Angleterre-Pays-Bas : le funambule contre le feu follet
DORTMUND, Allemagne – L'Euro 2024 s'offre une demi-finale indécise mercredi entre des Pays-Bas d'attaque, attirés par l'ivresse de sommets rarement fréquentés, et une équipe d'Angleterre passée de favorite à funambule, perchée en permanence sur un fil au-dessus du vide.
L'affiche à Dortmund aurait dû placer les Anglais, vice-champions d'Europe à l'effectif serti de pépites, en vainqueurs désignés. Ce ne sera pas le cas, tant les « Oranje » apparaissent revitalisés face à des « Three Lions » aux griffes élimées.
« L'Angleterre défie la logique du football – il n'est pas normal de jouer aussi mal et de continuer à gagner », a fustigé l'ex-international Jamie Carragher, après la qualification, auprès du Daily Telegraph.
En Allemagne, l'équipe du capitaine Harry Kane n'a gagné qu'une seule fois dans les 90 minutes imparties, contre la Serbie (1-0) en ouverture du premier tour.
Ont suivi deux matchs nuls face au Danemark (1-1) et la Slovénie (0-0), un huitième de finale contre la Slovaquie (2-1 ap) sauvé dans le temps additionnel puis la prolongation, et un quart arraché aux tirs au but devant la Suisse (1-1, 5-3 tab).
L'Angleterre a ronronné, entre prudence et incapacité à accélérer, et elle a peiné à concrétiser sa menace offensive, redoutable sur le papier mais inefficace en réalité: dans les matchs à élimination directe, elle a réussi cinq tirs cadrés en 240 minutes.
Des Anglais « très unis »
Malgré cela, la sélection de Gareth Southgate s'est hissée dans le dernier carré d'une compétition majeure pour la troisième fois en quatre tentatives, après la Coupe du monde 2018 (défaite contre la Croatie) et l'Euro 2021 (victoire contre le Danemark).
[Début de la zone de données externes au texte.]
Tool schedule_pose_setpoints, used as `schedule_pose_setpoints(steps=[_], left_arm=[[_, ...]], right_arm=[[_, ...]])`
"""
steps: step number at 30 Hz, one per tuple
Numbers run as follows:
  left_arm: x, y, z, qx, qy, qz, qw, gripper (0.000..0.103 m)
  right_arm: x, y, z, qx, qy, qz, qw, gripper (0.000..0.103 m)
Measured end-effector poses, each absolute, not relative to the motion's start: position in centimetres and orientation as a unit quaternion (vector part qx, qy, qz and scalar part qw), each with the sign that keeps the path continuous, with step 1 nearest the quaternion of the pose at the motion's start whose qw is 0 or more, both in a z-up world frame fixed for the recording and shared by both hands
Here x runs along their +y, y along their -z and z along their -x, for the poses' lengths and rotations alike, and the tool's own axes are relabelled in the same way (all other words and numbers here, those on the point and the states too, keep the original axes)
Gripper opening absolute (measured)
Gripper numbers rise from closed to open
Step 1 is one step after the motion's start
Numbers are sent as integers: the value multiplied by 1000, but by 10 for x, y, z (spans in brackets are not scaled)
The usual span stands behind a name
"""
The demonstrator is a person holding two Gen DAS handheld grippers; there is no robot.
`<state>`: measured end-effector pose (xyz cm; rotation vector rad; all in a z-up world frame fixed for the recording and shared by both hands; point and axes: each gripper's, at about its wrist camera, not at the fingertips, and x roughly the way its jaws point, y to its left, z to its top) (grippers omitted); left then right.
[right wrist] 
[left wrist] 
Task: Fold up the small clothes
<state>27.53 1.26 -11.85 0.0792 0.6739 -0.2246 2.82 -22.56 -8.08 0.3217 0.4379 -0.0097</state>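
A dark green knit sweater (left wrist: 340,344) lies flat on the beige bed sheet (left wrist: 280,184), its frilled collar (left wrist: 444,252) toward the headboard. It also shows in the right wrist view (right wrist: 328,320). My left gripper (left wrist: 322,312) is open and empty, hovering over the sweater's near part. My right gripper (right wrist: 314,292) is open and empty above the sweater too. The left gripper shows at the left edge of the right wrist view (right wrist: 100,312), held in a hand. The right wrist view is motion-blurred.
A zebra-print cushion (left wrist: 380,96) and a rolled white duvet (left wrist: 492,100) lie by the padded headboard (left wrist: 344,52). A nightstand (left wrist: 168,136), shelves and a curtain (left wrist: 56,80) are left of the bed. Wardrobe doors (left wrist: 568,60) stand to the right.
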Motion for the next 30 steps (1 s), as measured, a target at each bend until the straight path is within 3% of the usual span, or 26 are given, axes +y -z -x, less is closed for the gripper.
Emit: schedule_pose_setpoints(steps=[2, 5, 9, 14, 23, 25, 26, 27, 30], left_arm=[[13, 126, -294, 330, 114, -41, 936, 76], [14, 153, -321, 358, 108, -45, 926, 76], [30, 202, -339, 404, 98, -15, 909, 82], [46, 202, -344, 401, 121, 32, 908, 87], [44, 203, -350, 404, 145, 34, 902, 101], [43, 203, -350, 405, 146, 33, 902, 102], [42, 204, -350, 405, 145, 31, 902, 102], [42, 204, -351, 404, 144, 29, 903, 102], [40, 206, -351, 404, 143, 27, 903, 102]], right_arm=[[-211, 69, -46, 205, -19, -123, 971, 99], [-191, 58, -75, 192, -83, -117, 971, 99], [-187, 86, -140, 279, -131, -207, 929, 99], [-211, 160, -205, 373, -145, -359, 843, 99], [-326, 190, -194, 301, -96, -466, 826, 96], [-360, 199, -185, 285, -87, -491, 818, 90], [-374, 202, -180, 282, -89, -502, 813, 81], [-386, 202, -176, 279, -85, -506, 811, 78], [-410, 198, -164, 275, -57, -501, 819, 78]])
La finale du 14 juillet à Berlin est à portée de tirs et le groupe y croit, dopé par sa résilience et sa solidarité.
« Ces deux derniers matchs nous ont rapprochés en tant que groupe. Nous avons toujours été un groupe très uni, mais cela vous rapproche quand vous traversez une telle épreuve », a mis en avant le défenseur Luke Shaw.
Les Pays-Bas ont cultivé leur espoir de manière différente. Passé un premier tour sans éclat (une victoire, un nul, une défaite), ils ont mis le turbo contre la Roumanie (3-0) et renversé la Turquie (2-1).
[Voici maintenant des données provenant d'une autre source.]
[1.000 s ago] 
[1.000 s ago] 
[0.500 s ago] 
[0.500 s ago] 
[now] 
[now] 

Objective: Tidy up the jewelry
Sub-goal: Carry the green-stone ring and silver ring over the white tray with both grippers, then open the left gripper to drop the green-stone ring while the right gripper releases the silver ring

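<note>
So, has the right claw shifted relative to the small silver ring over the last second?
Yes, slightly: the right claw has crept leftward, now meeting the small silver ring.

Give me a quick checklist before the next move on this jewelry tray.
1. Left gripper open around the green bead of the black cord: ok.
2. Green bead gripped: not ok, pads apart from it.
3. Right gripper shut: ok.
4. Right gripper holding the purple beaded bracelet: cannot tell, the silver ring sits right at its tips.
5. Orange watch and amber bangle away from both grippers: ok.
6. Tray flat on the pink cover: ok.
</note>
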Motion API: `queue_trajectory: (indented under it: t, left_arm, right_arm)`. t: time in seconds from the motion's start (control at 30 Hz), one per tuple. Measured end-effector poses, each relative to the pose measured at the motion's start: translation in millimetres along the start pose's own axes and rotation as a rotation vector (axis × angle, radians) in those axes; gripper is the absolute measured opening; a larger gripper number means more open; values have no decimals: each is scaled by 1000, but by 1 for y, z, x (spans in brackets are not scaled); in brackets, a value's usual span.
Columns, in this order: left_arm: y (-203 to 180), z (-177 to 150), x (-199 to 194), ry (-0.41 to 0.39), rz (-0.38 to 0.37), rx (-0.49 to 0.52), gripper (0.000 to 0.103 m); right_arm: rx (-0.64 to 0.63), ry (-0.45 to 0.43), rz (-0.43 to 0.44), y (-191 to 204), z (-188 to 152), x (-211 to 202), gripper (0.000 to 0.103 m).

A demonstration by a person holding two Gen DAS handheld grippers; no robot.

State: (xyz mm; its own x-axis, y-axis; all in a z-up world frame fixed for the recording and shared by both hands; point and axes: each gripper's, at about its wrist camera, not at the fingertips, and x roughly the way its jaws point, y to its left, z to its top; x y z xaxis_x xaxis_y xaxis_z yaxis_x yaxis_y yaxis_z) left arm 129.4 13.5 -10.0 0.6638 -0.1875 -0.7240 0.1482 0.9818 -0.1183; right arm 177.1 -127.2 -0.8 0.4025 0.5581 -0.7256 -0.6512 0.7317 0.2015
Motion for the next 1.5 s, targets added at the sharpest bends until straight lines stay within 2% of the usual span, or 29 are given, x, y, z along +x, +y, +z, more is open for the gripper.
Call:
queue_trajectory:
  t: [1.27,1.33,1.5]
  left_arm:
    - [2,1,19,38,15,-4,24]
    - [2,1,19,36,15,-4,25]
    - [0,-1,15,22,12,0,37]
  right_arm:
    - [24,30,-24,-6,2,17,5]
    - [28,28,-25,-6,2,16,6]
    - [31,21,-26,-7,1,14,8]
L'impression laissée est celle d'une montée en puissance au fil du tournoi et d'une facilité à se procurer des occasions, deux atouts que les Anglais n'ont pas dans leur manche.
Le sélectionneur Ronald Koeman dispose notamment de deux accélérateurs de particules avec Memphis Depay et Cody Gakpo, une doublette d'attaquants décisive sur les pelouses allemandes.
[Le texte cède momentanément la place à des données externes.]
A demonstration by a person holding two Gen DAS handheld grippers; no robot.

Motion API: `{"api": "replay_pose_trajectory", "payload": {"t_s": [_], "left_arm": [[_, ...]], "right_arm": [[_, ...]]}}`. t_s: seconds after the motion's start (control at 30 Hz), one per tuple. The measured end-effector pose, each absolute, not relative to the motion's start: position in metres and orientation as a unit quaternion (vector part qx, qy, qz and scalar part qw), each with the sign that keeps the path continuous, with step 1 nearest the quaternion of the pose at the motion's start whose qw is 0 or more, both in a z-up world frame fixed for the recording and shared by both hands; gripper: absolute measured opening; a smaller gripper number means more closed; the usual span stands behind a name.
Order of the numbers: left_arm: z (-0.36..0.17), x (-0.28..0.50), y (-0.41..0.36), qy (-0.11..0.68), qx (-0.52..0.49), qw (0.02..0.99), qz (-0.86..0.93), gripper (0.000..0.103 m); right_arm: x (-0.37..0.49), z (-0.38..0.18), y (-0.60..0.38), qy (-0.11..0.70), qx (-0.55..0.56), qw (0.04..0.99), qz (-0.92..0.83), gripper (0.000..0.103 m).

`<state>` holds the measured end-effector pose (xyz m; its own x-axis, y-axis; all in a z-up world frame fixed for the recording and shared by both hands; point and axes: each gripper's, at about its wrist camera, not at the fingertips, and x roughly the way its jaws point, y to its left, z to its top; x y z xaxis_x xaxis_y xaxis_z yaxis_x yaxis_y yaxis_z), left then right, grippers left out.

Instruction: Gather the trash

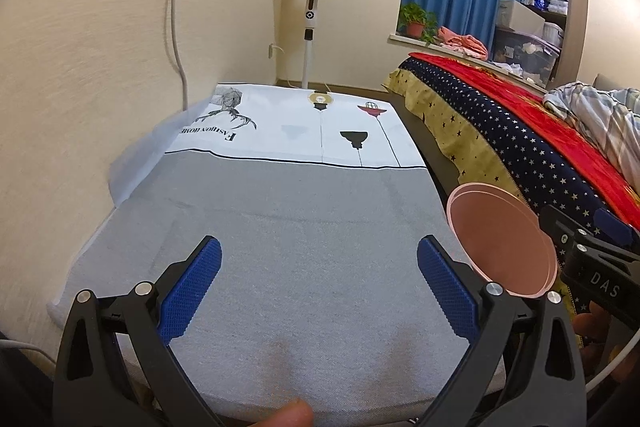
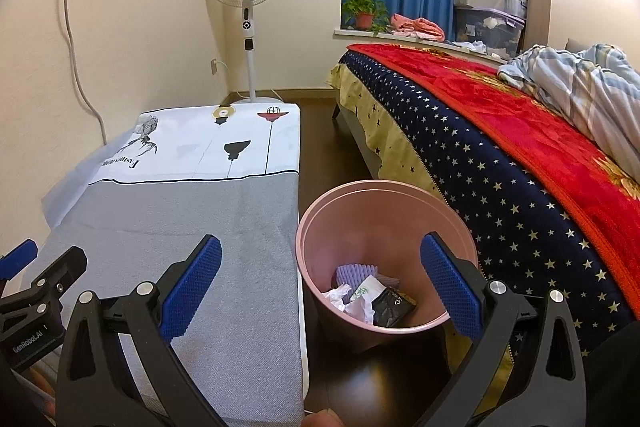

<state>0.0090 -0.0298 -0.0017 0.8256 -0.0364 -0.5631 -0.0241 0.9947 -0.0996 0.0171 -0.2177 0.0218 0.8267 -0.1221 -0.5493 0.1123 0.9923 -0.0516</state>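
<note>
Looking along the left gripper (image 1: 319,285), its jaws are spread wide and empty over the bare grey cloth of the desk (image 1: 280,227), with the pink bin (image 1: 504,247) just off its right edge. The right wrist view shows the right gripper (image 2: 320,285) equally spread and empty above the bin (image 2: 384,195), where crumpled paper (image 2: 348,299) and a dark wrapper (image 2: 394,305) already lie. Collection seems finished; next calls for checking for stray trash.
</note>
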Motion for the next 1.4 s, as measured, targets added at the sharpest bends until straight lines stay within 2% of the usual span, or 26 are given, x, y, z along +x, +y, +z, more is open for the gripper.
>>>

Positionné sur l'aile gauche, et non dans l'axe comme à Liverpool, Gakpo fait mal aux défenses adverses par ses qualités de percussion et de finition.
Le joueur de 25 ans compte trois buts en cinq matchs, ce qui fait de lui le co-meilleur artificier de l'Euro avant les demi-finales. Son total aura même été plus élevé sans un hors-jeu contre la Roumanie et un but contre-son-camp attribué au Turc Mert Müldür sous sa pression.
Vingt ans d'attente
Gakpo n'est pas le seul « Anglais » de la bande: le gardien Bart Verbruggen (Brighton) et les défenseurs Virgil van Dijk (Liverpool), Nathan Aké (Manchester City), Micky van de Ven (Tottenham) évoluent tous en Premier League, considérée comme le championnat le plus relevé.
« En regardant la qualité des joueurs dans les deux équipes, on peut s'attendre à ce que le rythme et le niveau de jeu soient très élevés », a anticipé van de Ven.
Les Pays-Bas pourront une nouvelle fois compter sur la vague de leurs supporters colorés pour faire tanguer l'Angleterre et atteindre la première finale d'un tournoi international depuis 2010 (défaite à la Coupe du monde en Afrique du sud).
En attendant, cela faisait longtemps que les Néerlandais n'avaient pas disputé une demi-finale : dix ans en grande compétition (Coupe du monde 2014), vingt ans à un Euro (2004).
Après leur titre de champions d'Europe 1988, en Allemagne, les Néerlandais ont perdu les trois demi-finales disputées à un Euro (1992, 2000, 2004).